Overview¶
Planet's Field Boundaries: A Planetary Variable¶
The Field Boundaries (FB) dataset is a Planetary Variable™ containing a set of polygons that represents the boundaries of agricultural fields.
Field delineation is the process that generates FBs by automatically tracing the boundaries of agricultural fields from Sentinel-2 satellite imagery with 10 m spatial resolution. An agricultural field is a spatially homogeneous land unit utilized for agricultural purposes, where a single crop is grown.

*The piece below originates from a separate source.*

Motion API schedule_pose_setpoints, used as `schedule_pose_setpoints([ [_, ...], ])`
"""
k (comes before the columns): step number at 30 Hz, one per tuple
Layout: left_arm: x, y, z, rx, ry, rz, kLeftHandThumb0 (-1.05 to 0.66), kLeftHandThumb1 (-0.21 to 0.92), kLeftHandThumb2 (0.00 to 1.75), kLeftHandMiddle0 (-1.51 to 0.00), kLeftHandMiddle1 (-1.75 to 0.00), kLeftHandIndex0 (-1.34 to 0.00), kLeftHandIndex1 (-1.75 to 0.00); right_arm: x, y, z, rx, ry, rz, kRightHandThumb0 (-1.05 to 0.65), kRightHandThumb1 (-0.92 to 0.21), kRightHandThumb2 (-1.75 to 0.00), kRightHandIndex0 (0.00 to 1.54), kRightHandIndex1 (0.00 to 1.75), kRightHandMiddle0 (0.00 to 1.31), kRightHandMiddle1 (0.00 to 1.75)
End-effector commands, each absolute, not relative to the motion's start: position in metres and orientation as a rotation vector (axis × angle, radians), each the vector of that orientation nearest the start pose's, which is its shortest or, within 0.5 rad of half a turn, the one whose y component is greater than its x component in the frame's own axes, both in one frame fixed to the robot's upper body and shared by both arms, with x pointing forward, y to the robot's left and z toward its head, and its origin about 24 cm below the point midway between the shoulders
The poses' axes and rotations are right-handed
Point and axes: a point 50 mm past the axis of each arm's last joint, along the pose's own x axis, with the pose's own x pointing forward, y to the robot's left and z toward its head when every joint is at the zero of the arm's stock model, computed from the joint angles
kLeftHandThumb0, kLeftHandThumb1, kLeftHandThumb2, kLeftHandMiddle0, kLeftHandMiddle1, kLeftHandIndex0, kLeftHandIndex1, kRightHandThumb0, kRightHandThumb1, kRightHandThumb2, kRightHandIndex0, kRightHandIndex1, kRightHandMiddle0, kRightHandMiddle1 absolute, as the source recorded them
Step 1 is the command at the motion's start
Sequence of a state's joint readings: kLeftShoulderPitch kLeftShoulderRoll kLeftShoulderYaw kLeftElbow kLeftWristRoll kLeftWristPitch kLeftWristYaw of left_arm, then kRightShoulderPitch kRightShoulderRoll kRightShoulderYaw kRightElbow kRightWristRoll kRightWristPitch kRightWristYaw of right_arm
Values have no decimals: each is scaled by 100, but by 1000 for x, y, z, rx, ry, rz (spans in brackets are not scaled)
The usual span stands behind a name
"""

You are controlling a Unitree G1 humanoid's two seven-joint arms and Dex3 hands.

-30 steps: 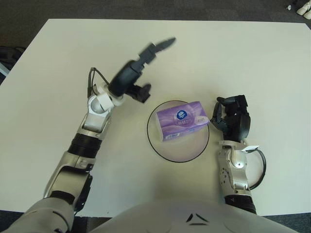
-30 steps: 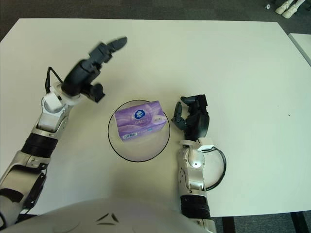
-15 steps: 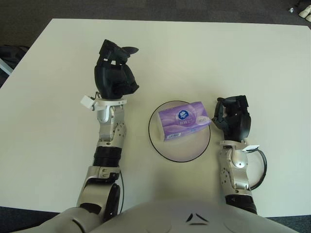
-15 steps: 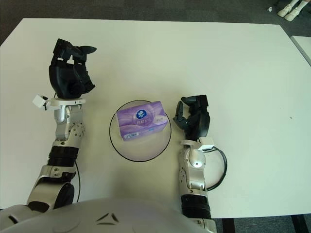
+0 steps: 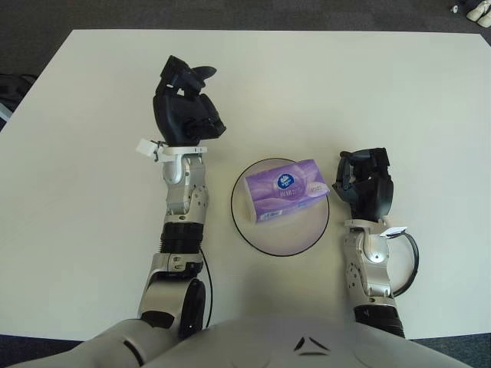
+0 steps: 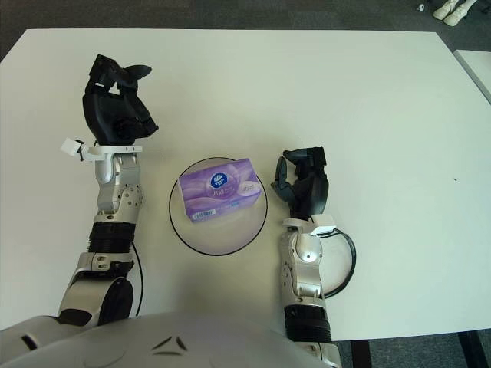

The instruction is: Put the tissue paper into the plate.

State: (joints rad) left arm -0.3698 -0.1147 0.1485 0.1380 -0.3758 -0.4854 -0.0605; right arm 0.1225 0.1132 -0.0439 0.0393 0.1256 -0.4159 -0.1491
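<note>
A purple tissue pack [image 5: 285,189] lies inside the clear round plate [image 5: 280,239] with a dark rim, in the middle of the white table. My left hand [image 5: 186,107] is raised upright to the left of the plate, apart from it, fingers curled and holding nothing. My right hand [image 5: 366,184] stands upright just right of the plate, fingers curled and empty, close to the rim but not touching the pack.
The white table [image 5: 383,92] stretches wide behind and to both sides of the plate. Dark floor lies beyond its far edge. A black cable [image 5: 410,264] loops beside my right forearm. White objects [image 5: 479,9] sit on the floor at the top right.
My left arm swung from reaching out over the table, fingers extended, back to an upright pose left of the plate with fingers curled. The pack, plate and right hand stayed put.
</note>
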Motion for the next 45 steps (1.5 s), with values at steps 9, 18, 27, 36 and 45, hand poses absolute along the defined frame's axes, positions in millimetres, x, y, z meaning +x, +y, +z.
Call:
schedule_pose_setpoints([
  [9,297,150,108,-386,-428,228,-59,9,161,-134,-175,-81,-175,203,-158,-2,244,-10,-331,-37,-75,-77,48,138,29,175],
  [18,304,157,83,-374,-308,212,-53,19,148,-117,-175,-71,-175,202,-159,0,242,-15,-338,-37,-75,-78,49,138,29,175],
  [27,304,155,78,-308,-206,237,-3,-7,174,-93,-175,-70,-168,201,-160,4,256,-30,-333,-37,-75,-78,48,138,29,175],
  [36,299,156,63,-261,-124,238,-1,-2,171,-88,-175,-63,-174,202,-162,6,243,-48,-315,-37,-74,-78,48,137,29,175],
  [45,294,159,53,-236,-95,222,-1,8,160,-79,-175,-55,-175,202,-164,7,244,-58,-322,-38,-68,-87,52,136,34,175],
])
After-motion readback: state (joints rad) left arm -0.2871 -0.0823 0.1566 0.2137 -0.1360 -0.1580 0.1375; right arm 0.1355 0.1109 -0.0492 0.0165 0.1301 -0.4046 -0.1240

Planet’s Field Boundaries algorithm leverages the similarity of spatial, spectral, and temporal properties of pixels belonging to the same field. A deep neural network based on the popular U-net architecture is used to estimate the fields’s extent, boundary, and the distance of the segmented image pixels to the boundary. The estimated probability images are then combined into a single pseudo-probability image representing the extent of the fields.
In post-processing, the image prediction is converted into vector format, where each polygon represents the extent of a homogeneous agricultural field. The result is a set of closed vector polygons marking the extent of each agricultural field. Additionally, a quality assessment attribute is computed for each estimated FB polygon.
Inputs¶
For the specified TOI, Sentinel-2 satellite images are downloaded as well as the cloud masks. Sentinel-2 bands at 10 m spatial resolution are used, specifically B02, B03, B04, and B08.
The dataMask band is used for handling pixels with no-data. No-data pixels are all pixels which lie outside of the area of interest, all pixels for which no source data was found, and all pixels for which source data was found but are invalid.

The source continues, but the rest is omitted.